正如 @codeholic 所说,如果您不使用 SELECT *,一切都会正常。
This is not matter of file size only but also about the maximum amount of records you are expecting to have when the database is working. Older times we used to make this kind of math for any type of field. Just multiply 600 bytes for the maximum amount of records and if the result is something manageable don't worry about the speed.
As @codeholic says if you're not using SELECT *, everything goes fine.
将图像存储在数据库中(并在每个请求上提供该图像)可以防止您将这些图像缓存在代理服务器中(或者更确切地说,使任务复杂化很多倍,并禁止几乎所有开箱即用的解决方案)。问题在于,要衡量影响,您需要以不同的方式看待它 - 而不是“单个查询获取图像需要多长时间”,问问自己“一系列(在此处输入合理的数字)查询需要多长时间”获得同一组图像需要“。也许还会问自己“我必须支付往返数据库的费用吗?”。
并不是说这个想法没有优点——更新单个位置的图像可能是一个重要因素。此外,如果高可用性是一个因素,那么将数据库作为数据中心点进行配置会更容易(将图像放在文件系统上意味着更新时在节点之间同步它们)。更改跟踪、权限、附加数据、避免“损坏的链接”——这些也可能发挥作用。
除了以上所有内容之外,我在使用“文件系统”技术方面有过糟糕的经历。目前我们正在考虑转向“数据库”技术。
Storing the image in the database (and serving it on each request) prevents you from caching those images in a proxy server (or rather - complicates the task many-fold and bars almost all out-of-the-box solutions). The catch is that to measure the impact you need to look at it differently - instead of "how much time does a single query to fetch an image takes" ask yourself "how much time does a series of (put a reasonable number here) queries to get the same set of images takes". Maybe also ask yourself "must I pay the cost to roundtrip to the DB and back?".
Not that the idea is without merit - updating the images in a single location might be an important factor.
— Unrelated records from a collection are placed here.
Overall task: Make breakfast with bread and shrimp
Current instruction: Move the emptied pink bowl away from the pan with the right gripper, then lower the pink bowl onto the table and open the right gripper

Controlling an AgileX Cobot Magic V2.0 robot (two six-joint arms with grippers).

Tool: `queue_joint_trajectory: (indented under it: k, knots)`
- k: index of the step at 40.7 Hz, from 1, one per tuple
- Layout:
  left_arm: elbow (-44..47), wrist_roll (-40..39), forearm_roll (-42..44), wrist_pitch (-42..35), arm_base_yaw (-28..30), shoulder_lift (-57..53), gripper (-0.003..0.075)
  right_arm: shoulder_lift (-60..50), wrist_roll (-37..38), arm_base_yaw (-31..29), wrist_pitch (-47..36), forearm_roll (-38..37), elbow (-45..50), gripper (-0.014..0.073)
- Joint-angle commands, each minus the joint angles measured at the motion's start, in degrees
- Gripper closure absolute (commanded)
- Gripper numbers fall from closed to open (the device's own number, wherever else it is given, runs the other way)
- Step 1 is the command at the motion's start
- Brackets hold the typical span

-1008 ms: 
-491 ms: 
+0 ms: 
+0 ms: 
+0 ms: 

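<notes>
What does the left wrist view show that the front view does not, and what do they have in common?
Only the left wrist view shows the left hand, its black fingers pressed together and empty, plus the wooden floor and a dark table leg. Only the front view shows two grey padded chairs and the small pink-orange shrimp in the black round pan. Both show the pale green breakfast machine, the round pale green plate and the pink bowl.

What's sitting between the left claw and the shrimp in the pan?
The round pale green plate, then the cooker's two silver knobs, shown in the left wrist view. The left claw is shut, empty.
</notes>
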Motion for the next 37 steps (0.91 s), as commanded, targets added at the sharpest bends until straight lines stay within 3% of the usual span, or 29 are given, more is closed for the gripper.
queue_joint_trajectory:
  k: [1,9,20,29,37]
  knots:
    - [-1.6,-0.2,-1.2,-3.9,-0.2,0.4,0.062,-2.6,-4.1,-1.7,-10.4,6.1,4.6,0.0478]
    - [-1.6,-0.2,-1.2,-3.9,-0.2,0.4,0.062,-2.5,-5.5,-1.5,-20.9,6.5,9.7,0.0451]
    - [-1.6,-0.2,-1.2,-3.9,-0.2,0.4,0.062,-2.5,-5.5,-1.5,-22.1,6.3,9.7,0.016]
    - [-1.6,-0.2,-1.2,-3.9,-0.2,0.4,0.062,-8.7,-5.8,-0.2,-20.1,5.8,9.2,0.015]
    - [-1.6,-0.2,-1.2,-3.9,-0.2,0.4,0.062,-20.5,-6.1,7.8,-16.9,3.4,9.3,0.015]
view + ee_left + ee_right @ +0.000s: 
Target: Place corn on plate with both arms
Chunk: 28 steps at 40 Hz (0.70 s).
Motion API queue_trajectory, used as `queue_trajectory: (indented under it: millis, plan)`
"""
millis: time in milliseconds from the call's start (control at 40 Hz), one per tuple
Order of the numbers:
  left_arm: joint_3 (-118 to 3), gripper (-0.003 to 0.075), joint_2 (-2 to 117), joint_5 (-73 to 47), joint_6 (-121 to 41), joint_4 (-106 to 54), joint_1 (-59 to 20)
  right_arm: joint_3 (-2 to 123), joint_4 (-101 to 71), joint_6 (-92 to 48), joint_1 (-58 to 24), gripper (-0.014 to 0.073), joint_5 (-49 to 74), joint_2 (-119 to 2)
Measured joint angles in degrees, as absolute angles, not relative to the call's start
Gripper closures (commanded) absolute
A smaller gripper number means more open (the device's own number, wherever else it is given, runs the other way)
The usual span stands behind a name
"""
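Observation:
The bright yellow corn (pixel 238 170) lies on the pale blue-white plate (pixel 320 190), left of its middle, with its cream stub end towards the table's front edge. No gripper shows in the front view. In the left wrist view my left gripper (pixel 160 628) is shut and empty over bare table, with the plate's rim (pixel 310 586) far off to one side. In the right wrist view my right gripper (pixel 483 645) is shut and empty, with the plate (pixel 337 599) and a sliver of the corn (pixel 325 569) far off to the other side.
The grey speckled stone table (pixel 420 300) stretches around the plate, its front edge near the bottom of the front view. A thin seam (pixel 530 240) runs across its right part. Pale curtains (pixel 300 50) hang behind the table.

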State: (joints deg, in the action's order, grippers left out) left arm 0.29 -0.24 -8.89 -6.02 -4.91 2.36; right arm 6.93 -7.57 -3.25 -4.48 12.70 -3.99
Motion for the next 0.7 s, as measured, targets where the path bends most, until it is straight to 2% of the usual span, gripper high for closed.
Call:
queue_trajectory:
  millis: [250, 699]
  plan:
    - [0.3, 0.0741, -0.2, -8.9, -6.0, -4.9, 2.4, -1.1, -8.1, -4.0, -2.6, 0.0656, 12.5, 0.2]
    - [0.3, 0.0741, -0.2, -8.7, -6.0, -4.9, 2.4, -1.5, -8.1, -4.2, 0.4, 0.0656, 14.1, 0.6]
Also, if high availability is a factor, it's much easier to configure with the DB as the central point of data (putting the images on the file system means synchronizing them between nodes when they're updated). Change tracking, permissions, additional data, avoiding "broken links" - these might play a part as well.
All of the above aside, I've had bad experience using the "filesystem" technique. Currently we're considering a move to the "database" technique.